The government is left now to dispatch Attorney General Anil Nandlall to Nicaragua to ask for an extension of the deadline. No doubt he will wax lyrical on the subject of why this is all the fault of the opposition, a good deal less than a truthful allegation if he makes it.  If, as seems to have been the case, the onus was on the government to consult with other stakeholders and it  instead sought to railroad the amendments through the House at the last minute, then its allegations against the opposition of implied lack of patriotism are also improper and misplaced. The administration  clearly did not put ‘country first’ when it wasted almost a year before bringing the bill to the National Assembly so there was no time to properly discuss it.

The Private Sector Commission chose to speak out, echoing the government, for which it was roundly rebuked by the AFC which pointed to its silence on the establishment of the Public Procurement Commission. In an attempt to redeem itself, the PSC on Friday exhorted the government and the opposition to “respect the national interest” and convene an extra-parliamentary meeting to break the impasse on the establishment of the Public Procurement Commission, the Integrity Commission and the Ombudsman. The opposition has indicated that it is in favour of this, but as we reported yesterday, Presidential Advisor on Governance Gail Teixeira said that the government wanted an amendment to the Procurement Act to preserve the role of Cabinet in state contracts.  In other words, the government does not want to release its stranglehold on who should receive public contracts. So much for respect for the national interest.

The story of the failure to set up the Procurement Commission was lucidly explained by Mr Ralph Ramkarran in a column in this newspaper on January 27 this year. In brief, the constitution requires that the Public Accounts Committee nominate the five members who then have to be approved by a two-thirds vote of the National Assembly.  In the days when the PNCR was in the minority, said Mr Ramkarran,  it had insisted that there had to be unanimity on the members; now that the boot is on the other foot, it is the PPP/C which is insisting on applying a unanimity principle – a sure-fire way in our context of ensuring that no commission would be appointed. In addition, the government had said at one stage that appointing the procurement body was not a priority.

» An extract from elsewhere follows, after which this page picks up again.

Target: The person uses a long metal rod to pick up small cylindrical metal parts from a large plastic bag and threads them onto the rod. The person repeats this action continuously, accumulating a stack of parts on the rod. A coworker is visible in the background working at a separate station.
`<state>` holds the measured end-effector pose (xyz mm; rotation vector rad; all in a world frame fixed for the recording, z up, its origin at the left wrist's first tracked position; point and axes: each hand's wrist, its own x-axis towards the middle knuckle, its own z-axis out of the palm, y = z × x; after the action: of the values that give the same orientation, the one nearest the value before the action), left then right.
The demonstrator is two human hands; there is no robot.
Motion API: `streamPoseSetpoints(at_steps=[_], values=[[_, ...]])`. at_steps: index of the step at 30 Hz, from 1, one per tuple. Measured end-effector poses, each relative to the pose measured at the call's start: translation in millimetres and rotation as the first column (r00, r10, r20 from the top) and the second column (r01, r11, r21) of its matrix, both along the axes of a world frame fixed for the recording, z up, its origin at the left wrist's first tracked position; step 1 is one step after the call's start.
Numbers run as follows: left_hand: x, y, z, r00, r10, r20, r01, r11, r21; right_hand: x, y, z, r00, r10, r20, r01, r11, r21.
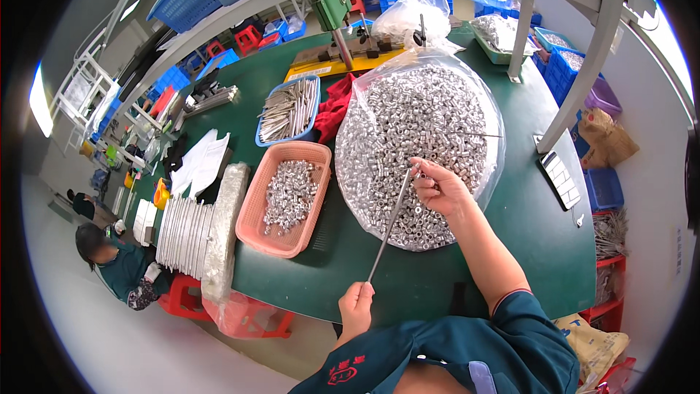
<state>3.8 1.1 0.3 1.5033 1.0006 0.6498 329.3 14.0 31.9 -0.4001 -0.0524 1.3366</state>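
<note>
My left hand [356, 305] is closed round the lower end of a thin metal rod [386, 241], which slants up and away over the green table. At the rod's far end, my right hand [442, 188] pinches a small metal ring [415, 168] between thumb and fingertips; the fingers partly hide it. Both the rod's tip and my right hand are above a large clear plastic bag [348, 201], spread wide and heaped with small silvery metal rings [426, 113]. To the left, a pink plastic basket [249, 208] holds more of these small metal pieces [290, 193].
A blue tray of metal rods [289, 109] and a red cloth [335, 106] lie beyond the basket. Long rods [186, 237] are stacked at the left edge. A green press [334, 11] stands at the back. A shelf post [583, 66] rises at right. Another person [120, 266] sits far left.
</note>
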Motion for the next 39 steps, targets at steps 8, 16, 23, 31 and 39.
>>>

The matter of the procurement commission is not entirely unrelated to the objectives of the anti-money laundering amendment bill in so far as a larger context of corruption is an invitation to money-launderers, etc, and the absence of the commission facilitates corruption.  Since the PPP/C has set its face against the commission, the AFC could hardly be condemned for seizing the only opportunity which has presented itself since the last election to corner the government into a deal. The party’s demands on the rejected opposition bills would have to have been dropped for a variety of reasons, but the Public Procurement Commission is a constitutional body over which the government is digging in its heels simply because it cannot control it. The AFC’s problem was, however, that APNU did not appear to wish to operate in tandem with it.

The AG with his customary immoderate language is tossing terms such as “anti-nationalistic” around in relation to the opposition; how would he describe his party’s approach to the Public Procurement Commission?